Consagrou-se como um assunto que sugere certo ócio nada criativo, embora haja neste tema, uma certa magia inegavelmente profética. Às vezes inútil, mas ainda assim reveladora:
- Bom dia, companheiro! Tudo na ordem regular dos acontecimentos?
- Bom dia, jovem! Tudo tranqüilo!
- Será que chove hoje, Valentim?
- Hoje chove. Pode ter certeza.
Dito e feito. Melhor que o SIMEPAR.
Ultimamente, já completo o diálogo com um:
- E que horas?
Nunca se sabe quando um guarda-chuva, uma capa, ou um agasalho será necessário por aqui. Curitiba é uma cidade que sofre de transtorno bipolar climático.
Um tipo de esquizofrenia geográfica. Há quem diga que é culpa do Feng Shui. Vai saber...
De qualquer maneira, é altamente estratégico prever o tempo numa cidade que amanhece a 0°C e geada, meio dia brilha o sol e a temperatura sobe pra para 30°C, e de tarde chove só pra dar uma lição naqueles que ousam sair antes das dezoito horas para evitar o trânsito: Devidamente molhados, terão que enfrentar um fim de tarde cinza, um frio repentino e conseqüentemente, um resfriado.
Tudo bem... Há um certo exagero. Na maioria das vezes o céu só fica cinza o dia todo. Há de se defender Curitiba: É uma excelente cidade pra quem gosta de cinza.
Propícia à poesia depressiva e ao suicídio.
De qualquer forma, falar sobre o tempo é algo interessantíssimo.
Pois, afinal de contas, nem todos acertam as previsões. A maioria é como eu: Picareta.
O sol brilha, e as nuvens são raras. Mas não interessa:
É só fazer ares de entendedor, e largar aquele chute. Pior que chute, uma canelada de zagueiro dentro da área na direção do gol (improvável, mas não impossível):
- Acho que vai chover.
Pra completar, o cidadão dá uma respirada, vê a inclinação do sol e a direção do vento e arremata:
- Daqui a pouco. E vai ser granizo. Vou sair antes que o trânsito fique impossível.
Se nem chover, os outros vão pensar: "E quem entende esse tempo doido?". Mas se chover... Ah, se chover granizo... Se chover granizo, o cidadão passa facilmente por druida, de poderes mediúnicos. O novo profeta da cidade.
Logo, tem-se aí, uma chance de estrelato instantâneo sem grandes esforços. Olhe pro céu e faça uma fé, que pode funcionar.
O problema mesmo é quando há dois ou mais profetas.

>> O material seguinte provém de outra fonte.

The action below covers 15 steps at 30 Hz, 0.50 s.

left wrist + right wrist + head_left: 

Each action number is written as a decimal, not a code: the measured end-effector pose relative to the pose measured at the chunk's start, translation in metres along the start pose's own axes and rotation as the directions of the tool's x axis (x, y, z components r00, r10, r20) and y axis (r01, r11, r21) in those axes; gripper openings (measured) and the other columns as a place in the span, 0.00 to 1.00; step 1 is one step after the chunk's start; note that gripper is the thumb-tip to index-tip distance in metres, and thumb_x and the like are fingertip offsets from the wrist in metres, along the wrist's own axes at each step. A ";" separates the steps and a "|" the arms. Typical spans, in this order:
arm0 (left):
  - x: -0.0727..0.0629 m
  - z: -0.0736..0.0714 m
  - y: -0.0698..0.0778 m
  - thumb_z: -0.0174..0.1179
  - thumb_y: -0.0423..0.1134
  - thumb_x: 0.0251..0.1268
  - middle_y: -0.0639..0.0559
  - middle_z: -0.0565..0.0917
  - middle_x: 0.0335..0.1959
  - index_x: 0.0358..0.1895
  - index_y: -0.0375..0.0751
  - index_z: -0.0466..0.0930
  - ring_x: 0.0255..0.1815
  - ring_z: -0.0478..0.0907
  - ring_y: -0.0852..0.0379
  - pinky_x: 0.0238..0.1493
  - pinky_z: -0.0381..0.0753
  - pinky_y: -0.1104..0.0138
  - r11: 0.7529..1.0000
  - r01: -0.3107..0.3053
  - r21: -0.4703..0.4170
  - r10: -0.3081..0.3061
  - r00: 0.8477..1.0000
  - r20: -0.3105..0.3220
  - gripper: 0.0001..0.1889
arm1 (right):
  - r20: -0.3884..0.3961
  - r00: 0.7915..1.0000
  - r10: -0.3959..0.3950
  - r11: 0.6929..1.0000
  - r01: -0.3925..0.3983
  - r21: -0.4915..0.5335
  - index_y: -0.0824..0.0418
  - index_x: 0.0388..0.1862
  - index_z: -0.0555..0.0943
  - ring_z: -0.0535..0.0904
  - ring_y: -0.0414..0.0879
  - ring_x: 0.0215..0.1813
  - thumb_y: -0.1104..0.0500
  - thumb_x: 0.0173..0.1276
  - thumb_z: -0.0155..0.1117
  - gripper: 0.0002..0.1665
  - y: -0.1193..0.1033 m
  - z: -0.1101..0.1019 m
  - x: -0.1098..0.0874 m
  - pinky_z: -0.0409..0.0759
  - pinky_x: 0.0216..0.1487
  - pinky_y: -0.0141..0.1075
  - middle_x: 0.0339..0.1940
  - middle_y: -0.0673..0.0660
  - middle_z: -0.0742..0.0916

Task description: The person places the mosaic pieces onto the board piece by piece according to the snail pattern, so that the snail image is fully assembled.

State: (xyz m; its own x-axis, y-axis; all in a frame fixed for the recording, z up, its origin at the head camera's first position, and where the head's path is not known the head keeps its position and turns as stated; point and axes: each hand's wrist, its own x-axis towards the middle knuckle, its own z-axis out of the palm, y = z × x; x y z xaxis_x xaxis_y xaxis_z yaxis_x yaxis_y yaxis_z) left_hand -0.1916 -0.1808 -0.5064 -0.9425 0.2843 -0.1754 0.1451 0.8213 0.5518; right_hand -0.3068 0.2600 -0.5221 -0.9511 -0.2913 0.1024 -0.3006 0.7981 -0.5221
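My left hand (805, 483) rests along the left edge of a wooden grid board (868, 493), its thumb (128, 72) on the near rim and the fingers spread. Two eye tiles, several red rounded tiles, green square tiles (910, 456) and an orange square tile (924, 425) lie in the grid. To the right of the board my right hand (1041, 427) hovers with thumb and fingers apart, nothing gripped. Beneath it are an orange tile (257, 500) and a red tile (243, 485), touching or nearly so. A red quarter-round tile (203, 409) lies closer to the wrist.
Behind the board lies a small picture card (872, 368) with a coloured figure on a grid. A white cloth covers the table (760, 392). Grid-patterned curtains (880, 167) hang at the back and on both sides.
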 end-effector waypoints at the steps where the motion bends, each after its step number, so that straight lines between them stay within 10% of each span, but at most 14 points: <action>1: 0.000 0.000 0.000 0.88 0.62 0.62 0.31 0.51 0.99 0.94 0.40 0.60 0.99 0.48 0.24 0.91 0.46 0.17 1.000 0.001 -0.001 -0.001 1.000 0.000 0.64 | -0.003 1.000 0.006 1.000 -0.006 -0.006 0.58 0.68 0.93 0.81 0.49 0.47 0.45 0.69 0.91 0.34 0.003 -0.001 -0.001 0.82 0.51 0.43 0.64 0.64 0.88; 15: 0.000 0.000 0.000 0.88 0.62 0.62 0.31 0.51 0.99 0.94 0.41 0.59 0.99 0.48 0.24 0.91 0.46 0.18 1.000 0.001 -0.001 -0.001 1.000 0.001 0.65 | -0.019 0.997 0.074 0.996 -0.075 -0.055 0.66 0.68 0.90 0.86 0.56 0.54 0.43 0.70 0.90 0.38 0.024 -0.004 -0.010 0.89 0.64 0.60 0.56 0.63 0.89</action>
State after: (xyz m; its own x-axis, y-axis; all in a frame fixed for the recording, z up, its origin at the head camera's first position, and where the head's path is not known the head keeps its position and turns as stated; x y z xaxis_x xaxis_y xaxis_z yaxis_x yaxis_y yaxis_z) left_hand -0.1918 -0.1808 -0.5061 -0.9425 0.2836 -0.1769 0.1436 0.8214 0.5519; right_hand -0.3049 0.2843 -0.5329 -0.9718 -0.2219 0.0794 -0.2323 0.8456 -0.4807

Aí surgem os argumentos, que facilmente perdem o rigor científico:
- Claro que esfria... Esse vento do sul não me engana. Até o pé-de-limão já tá florescendo.
- Besteira, hoje é dia do padroeiro de Pirapora do Bom Jesus. Não chove nem fodendo.
Assim, muitos recorrem a argumentos técnicos:
- Pode até chover. Mas chuva rápida. Trata-se de uma nuvem da raça cumulus nimbus calvus, de densidade mediana.
Como é fato notório que apenas uma pequena e perturbada parte da população conhece as nuvens por seus nomes científicos, dificilmente alguém retrucaria. A não ser, para dar um blefe maior ainda:
- Claro que não, seu imbecil. A cor avermelhada da luz do sol sugere um ambiente rico em sulfato, o que nem em sonho criaria uma cumulus nimbus calvus! Obviamente, trata-se duma cumulus nimbus incus.
Daí pra frente, tudo pode acontecer. Inclusive nada.
Será que chove hoje?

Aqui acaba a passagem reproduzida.